> [Work task]:
When you reach the line containing "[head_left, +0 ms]", stop after it; until then, copy each line of the listing exactly, starting with the first.

== Segment start ==

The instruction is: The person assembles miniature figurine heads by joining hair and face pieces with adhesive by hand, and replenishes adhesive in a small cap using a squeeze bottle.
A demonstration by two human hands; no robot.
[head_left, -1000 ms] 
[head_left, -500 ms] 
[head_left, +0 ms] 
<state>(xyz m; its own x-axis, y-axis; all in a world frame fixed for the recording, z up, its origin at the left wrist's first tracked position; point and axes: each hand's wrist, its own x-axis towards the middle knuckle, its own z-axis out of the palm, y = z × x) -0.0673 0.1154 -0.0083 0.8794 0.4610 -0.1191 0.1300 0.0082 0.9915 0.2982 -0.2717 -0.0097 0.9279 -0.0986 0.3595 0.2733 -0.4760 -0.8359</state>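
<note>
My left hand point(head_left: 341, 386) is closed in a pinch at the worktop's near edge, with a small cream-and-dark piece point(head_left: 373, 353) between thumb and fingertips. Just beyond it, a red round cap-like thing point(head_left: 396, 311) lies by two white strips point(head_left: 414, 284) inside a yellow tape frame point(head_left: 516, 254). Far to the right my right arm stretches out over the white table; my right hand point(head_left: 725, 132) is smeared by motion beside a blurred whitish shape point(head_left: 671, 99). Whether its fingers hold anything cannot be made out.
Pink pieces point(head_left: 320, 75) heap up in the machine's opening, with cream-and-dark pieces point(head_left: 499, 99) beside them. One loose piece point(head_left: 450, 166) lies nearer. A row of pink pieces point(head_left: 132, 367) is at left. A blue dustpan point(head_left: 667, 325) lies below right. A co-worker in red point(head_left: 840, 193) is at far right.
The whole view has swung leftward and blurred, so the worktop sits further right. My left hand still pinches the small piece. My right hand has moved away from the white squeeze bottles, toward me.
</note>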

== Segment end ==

> [Task answer]:
The instruction is: The person assembles miniature figurine heads by joining hair and face pieces with adhesive by hand, and replenishes adhesive in a small cap using a squeeze bottle.
A demonstration by two human hands; no robot.
[head_left, -1000 ms] 
[head_left, -500 ms] 
[head_left, +0 ms] 

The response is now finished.